YOUR ASSIGNMENT –
With the records below as input, work out how many lines include the word "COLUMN". Give only the number.

MATERIAL SUPPLIED –
============================================================

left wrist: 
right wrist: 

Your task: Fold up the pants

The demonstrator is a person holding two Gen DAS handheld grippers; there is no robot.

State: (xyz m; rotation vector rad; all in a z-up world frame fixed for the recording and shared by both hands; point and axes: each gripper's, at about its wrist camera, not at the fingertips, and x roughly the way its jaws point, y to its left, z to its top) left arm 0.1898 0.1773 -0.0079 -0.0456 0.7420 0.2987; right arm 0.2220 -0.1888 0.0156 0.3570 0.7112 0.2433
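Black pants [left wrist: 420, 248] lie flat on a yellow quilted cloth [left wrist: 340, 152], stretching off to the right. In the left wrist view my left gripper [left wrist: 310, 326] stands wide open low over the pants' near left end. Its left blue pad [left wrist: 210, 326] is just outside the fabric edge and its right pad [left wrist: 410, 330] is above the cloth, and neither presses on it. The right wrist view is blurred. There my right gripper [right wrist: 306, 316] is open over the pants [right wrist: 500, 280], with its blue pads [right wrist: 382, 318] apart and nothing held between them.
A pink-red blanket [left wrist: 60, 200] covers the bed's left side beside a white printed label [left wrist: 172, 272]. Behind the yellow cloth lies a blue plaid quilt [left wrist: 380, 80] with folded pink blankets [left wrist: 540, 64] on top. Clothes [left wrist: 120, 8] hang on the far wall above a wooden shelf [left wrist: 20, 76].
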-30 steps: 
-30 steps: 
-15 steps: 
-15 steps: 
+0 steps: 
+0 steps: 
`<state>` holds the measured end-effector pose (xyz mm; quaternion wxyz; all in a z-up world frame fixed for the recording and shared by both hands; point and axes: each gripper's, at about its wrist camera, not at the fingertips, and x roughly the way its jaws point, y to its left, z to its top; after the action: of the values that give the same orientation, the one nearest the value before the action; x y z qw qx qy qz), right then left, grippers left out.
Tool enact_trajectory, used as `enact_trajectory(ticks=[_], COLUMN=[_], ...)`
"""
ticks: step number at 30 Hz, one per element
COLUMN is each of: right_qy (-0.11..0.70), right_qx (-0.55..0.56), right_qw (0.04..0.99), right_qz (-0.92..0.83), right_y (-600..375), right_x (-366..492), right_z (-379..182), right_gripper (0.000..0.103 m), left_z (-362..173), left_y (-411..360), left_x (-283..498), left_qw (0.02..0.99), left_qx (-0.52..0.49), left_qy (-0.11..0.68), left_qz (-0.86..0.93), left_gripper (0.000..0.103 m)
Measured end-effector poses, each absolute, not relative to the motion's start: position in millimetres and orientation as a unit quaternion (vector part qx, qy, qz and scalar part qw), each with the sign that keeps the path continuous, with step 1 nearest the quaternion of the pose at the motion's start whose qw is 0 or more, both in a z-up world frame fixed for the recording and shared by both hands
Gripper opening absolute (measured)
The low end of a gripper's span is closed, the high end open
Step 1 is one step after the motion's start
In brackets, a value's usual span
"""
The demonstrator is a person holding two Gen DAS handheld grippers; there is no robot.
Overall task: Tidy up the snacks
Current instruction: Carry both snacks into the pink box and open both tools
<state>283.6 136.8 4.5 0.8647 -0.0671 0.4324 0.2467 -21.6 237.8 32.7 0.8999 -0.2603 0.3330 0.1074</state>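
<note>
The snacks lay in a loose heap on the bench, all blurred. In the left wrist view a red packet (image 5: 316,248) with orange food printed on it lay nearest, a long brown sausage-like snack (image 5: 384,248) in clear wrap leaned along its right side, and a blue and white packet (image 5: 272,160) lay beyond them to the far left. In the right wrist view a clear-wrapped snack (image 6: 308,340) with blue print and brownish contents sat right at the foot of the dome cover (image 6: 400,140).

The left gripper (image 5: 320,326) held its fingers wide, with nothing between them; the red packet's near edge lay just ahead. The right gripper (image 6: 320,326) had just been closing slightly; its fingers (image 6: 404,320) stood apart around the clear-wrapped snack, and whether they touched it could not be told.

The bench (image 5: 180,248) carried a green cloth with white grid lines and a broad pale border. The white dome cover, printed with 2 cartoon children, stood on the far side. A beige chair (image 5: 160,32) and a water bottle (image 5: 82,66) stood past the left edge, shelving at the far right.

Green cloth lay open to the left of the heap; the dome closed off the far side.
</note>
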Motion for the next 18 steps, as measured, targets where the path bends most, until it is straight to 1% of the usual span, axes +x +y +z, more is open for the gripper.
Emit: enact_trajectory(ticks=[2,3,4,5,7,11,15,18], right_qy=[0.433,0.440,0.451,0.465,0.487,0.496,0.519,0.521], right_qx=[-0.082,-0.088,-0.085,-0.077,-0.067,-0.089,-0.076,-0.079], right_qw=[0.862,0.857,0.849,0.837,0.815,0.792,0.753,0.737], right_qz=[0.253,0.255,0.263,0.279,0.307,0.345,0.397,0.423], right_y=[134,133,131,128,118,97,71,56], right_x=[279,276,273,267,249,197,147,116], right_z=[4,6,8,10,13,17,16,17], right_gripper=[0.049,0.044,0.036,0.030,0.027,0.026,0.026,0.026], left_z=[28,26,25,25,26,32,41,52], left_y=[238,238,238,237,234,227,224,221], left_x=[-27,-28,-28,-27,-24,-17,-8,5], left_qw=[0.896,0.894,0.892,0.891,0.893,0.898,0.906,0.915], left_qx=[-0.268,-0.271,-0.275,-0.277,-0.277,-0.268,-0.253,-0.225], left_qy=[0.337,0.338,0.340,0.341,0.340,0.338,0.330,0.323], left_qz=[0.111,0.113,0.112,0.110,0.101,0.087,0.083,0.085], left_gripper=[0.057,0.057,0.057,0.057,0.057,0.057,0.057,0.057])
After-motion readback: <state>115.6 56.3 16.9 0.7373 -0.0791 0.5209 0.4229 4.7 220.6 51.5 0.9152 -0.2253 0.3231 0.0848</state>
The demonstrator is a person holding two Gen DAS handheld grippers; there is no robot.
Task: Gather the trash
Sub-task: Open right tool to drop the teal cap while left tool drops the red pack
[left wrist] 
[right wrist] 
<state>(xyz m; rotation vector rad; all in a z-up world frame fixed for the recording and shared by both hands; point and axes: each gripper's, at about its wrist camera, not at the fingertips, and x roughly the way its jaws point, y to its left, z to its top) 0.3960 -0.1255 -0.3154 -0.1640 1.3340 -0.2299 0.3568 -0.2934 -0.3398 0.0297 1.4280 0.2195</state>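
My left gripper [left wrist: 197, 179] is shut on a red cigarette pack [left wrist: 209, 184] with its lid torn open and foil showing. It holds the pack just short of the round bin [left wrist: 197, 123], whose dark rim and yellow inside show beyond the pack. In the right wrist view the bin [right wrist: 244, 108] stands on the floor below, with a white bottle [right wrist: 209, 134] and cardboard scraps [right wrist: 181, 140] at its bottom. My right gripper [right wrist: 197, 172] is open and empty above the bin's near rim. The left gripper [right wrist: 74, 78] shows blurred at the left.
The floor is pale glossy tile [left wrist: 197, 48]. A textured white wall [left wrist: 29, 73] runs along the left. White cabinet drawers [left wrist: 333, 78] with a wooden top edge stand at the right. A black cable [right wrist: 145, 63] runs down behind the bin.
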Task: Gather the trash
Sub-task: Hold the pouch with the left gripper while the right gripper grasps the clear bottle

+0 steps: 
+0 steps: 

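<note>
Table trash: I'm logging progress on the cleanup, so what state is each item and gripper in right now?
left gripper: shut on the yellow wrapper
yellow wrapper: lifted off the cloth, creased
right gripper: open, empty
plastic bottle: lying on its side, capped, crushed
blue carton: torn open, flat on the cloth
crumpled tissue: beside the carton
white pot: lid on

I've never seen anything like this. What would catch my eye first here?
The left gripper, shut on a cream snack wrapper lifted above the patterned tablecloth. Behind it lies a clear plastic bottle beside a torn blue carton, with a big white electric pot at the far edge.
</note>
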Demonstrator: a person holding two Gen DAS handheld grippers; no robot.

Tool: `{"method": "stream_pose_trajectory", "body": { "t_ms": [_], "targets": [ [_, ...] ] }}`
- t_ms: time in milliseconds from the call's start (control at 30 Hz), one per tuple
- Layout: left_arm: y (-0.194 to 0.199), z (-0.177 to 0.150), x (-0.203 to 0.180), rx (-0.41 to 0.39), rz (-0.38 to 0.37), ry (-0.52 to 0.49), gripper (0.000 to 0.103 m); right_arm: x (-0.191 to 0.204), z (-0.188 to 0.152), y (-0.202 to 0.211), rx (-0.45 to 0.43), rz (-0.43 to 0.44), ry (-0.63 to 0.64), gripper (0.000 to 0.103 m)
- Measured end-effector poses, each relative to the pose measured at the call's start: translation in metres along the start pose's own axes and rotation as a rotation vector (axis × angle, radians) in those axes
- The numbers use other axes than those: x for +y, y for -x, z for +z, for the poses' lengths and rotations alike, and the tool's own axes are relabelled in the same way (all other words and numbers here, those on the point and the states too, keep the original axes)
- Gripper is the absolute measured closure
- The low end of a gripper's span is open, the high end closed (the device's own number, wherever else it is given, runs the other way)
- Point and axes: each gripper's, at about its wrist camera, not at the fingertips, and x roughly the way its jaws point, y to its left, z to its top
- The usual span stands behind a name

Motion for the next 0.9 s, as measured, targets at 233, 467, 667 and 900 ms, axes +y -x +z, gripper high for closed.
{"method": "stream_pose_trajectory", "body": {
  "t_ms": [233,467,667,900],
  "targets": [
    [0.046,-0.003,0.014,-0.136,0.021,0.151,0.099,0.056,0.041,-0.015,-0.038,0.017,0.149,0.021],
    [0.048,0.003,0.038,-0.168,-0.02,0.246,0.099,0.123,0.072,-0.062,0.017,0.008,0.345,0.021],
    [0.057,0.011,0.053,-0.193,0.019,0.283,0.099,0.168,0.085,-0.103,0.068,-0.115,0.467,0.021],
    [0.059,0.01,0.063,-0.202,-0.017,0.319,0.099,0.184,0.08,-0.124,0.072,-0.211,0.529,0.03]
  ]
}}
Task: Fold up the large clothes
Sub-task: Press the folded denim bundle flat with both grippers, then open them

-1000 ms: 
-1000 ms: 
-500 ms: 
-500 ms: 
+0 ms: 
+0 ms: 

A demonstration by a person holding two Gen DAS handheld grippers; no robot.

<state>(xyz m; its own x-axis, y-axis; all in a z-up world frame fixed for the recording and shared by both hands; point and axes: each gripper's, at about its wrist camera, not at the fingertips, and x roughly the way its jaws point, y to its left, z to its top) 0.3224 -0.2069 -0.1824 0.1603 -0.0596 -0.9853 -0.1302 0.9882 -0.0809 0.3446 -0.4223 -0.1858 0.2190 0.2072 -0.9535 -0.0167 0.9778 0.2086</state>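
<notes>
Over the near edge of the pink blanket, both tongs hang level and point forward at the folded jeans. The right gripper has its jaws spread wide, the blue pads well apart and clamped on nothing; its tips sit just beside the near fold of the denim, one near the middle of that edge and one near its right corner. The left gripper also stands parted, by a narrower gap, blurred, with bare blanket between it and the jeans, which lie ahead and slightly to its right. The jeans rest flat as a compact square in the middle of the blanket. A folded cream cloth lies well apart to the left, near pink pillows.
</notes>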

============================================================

YOUR RESPONSE –
2